Los países del Mercosur anunciaron que la firma del esperado acuerdo comercial con la Unión Europea dependerá de los avances que se logren en Bruselas en las próximas semanas. Durante la última cumbre del bloque, los mandatarios de Brasil, Argentina, Uruguay y Paraguay coincidieron en que no se puede concretar el tratado sin que la UE resuelva sus propias discusiones internas sobre cláusulas ambientales y mecanismos de protección para sectores sensibles.
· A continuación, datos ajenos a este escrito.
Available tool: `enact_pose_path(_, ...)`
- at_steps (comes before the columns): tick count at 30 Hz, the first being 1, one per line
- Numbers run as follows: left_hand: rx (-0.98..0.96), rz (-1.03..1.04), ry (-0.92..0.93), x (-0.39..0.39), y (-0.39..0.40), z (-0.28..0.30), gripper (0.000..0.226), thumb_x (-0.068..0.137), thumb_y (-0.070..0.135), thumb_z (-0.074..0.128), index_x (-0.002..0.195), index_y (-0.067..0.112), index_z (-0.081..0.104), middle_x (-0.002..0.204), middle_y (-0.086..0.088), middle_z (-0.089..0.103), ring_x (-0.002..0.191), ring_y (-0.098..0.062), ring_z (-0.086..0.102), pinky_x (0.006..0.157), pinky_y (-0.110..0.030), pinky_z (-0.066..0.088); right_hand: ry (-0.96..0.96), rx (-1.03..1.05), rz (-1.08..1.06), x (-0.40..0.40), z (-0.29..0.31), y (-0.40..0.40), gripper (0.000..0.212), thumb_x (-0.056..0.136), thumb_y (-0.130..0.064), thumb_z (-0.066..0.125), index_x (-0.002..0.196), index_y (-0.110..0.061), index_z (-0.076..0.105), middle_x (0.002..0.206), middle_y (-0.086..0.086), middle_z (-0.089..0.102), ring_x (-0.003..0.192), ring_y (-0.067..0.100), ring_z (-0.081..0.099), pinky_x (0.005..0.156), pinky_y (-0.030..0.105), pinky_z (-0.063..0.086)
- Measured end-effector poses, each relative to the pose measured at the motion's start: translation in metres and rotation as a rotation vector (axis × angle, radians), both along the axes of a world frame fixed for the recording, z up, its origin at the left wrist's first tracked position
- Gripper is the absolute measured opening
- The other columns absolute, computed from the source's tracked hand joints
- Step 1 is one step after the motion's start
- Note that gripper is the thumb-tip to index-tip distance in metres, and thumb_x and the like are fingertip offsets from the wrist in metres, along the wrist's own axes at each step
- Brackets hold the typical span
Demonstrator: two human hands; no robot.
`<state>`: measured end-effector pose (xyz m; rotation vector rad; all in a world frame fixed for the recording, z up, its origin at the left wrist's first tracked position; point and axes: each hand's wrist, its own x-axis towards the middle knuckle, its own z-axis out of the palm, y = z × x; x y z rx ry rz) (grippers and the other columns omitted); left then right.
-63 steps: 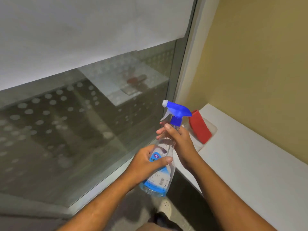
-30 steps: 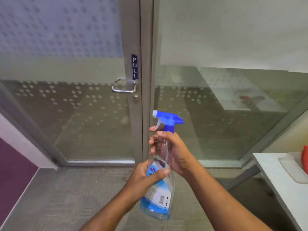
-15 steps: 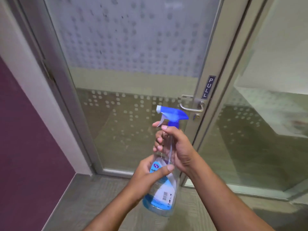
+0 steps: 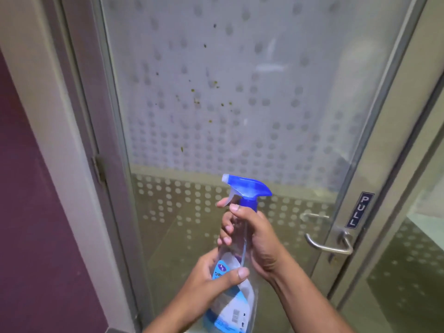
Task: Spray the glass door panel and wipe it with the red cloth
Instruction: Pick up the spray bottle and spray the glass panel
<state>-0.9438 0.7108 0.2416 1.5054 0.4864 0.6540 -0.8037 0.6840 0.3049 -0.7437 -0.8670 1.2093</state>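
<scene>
A clear spray bottle [image 4: 230, 306] with a blue trigger head and blue label is upright in front of me. My left hand [image 4: 211, 280] wraps its lower body. My right hand [image 4: 249, 239] grips the neck, with fingers curled under the trigger. The nozzle points left, toward the glass door panel [image 4: 240, 104]. That panel is frosted with a dot pattern, and small brown-yellow specks spatter its middle. The red cloth is out of view.
A metal lever handle [image 4: 329, 243] and a PULL sign [image 4: 359, 210] sit on the door's right stile. A hinge [image 4: 99, 168] is on the left frame, beside a purple wall [image 4: 36, 212]. Another glass panel [image 4: 408, 260] stands at right.
My view has swung left from the white counter with the red cloth to the door, then lifted onto its speckled frosted part. Both hands have kept the same hold on the bottle.
</scene>
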Motion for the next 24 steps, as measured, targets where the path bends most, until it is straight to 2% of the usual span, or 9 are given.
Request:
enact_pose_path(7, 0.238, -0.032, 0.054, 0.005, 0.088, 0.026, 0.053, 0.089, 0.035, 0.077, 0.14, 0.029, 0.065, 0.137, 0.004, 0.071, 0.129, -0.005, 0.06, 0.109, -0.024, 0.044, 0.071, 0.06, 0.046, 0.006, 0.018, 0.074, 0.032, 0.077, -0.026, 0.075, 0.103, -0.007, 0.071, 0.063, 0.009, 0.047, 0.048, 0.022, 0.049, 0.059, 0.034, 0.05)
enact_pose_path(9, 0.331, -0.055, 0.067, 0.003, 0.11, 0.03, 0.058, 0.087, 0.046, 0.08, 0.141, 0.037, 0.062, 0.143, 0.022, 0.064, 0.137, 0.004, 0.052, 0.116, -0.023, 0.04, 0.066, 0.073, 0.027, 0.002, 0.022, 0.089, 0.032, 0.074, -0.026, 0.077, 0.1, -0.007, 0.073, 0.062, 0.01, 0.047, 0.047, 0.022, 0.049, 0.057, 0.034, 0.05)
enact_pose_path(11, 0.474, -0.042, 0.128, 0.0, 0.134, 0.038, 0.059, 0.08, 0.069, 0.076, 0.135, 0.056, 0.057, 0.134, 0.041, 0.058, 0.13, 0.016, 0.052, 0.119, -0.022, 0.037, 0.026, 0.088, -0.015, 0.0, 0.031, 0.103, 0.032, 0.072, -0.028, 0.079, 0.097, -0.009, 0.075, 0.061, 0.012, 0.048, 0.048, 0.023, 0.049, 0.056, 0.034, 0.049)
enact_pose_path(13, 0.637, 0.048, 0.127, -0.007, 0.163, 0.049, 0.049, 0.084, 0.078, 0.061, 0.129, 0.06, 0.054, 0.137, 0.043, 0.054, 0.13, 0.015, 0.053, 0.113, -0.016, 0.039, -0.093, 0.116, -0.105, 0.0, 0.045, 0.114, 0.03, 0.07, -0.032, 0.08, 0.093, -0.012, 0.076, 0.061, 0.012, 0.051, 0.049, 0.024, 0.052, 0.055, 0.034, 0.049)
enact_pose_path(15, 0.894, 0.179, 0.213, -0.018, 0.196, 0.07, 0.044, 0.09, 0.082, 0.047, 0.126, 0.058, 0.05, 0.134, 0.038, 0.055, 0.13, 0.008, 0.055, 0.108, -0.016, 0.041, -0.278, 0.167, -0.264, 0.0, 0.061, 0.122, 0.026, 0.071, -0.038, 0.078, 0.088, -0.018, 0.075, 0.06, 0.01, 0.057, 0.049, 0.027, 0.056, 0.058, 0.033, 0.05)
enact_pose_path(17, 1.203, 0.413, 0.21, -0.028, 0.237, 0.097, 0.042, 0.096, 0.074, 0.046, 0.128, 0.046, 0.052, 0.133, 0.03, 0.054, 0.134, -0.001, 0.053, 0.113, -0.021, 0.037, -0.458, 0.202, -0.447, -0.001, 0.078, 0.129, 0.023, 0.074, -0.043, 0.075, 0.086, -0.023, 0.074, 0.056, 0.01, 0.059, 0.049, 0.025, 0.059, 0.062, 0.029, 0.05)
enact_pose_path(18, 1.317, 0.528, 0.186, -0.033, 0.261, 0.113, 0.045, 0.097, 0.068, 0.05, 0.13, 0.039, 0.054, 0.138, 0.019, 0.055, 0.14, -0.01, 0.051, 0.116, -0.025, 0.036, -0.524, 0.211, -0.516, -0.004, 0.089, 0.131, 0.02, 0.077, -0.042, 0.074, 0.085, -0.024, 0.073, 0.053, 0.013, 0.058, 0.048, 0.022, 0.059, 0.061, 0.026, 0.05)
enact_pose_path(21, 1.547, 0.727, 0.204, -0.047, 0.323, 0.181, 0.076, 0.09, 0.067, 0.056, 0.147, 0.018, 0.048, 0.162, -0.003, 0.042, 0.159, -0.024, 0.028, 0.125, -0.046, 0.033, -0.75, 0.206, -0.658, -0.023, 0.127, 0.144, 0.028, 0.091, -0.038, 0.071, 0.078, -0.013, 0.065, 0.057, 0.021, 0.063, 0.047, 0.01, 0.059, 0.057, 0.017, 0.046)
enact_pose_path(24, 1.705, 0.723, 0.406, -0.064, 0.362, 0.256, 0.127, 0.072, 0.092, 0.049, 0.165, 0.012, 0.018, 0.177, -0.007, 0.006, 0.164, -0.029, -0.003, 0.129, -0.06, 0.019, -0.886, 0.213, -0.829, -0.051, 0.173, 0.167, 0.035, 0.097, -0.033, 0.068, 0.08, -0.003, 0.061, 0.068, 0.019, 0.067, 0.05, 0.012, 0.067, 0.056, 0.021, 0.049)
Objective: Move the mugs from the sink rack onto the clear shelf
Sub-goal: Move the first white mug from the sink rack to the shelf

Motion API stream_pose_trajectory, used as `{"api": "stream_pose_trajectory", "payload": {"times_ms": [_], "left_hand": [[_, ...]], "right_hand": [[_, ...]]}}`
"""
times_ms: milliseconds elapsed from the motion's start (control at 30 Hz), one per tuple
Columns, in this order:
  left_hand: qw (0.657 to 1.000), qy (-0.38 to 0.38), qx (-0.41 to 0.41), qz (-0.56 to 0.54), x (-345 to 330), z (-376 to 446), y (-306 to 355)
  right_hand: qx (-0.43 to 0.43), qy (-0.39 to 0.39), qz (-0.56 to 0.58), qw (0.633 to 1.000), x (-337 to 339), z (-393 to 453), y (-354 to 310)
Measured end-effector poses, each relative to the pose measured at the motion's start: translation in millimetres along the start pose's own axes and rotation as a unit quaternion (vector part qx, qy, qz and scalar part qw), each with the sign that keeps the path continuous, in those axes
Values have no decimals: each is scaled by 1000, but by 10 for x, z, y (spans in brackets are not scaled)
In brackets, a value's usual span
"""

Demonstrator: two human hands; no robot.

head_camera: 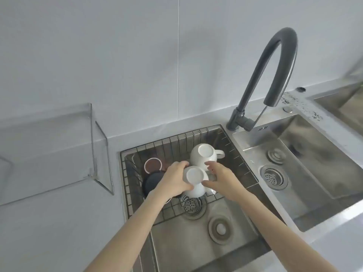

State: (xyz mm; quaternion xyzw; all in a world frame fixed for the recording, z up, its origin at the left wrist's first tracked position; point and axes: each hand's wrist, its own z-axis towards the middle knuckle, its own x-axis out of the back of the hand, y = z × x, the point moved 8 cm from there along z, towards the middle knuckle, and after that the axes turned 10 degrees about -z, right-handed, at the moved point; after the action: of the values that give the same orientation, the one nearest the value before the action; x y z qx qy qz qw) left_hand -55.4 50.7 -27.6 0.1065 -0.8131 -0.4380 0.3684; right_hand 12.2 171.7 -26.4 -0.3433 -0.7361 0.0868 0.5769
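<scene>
A wire sink rack point(176, 143) sits in the left basin. Upside down in it are a white mug point(202, 156) with its handle to the right, a second white mug point(194, 176) nearer me, a brown mug point(152, 166) and a dark mug point(152, 180). My left hand point(174, 180) grips the left side of the nearer white mug. My right hand point(222, 178) holds its right side. The clear shelf point(49, 150) is fixed to the wall at the left, with nothing on it.
A dark curved faucet point(275, 75) rises between the two basins. The right basin point(306, 161) has two drains. A strainer point(191, 205) and a round plug point(221, 228) lie in the left basin's floor. White counter surrounds the sink.
</scene>
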Motion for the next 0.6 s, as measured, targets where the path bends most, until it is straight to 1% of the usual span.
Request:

El acuerdo, negociado durante más de dos décadas, busca crear una de las mayores áreas de libre comercio del mundo, pero ha enfrentado obstáculos por las exigencias europeas en materia de sostenibilidad y por las preocupaciones de los países sudamericanos sobre el impacto en sus economías locales. “Estamos listos para firmar, pero necesitamos que Europa también dé el paso”, expresó el presidente uruguayo Luis Lacalle Pou, reflejando la expectativa de la región.

Para las comunidades empresariales y agrícolas del Mercosur, la definición del tratado representa una oportunidad histórica de acceso a nuevos mercados, pero también un desafío en términos de competitividad. La espera genera incertidumbre, aunque los gobiernos insisten en que el acuerdo se concretará “en breve” si la UE logra superar sus diferencias.

En las calles, la gente percibe el pacto como una posibilidad de crecimiento, pero también teme que las promesas de desarrollo se diluyan si las negociaciones se prolongan indefinidamente.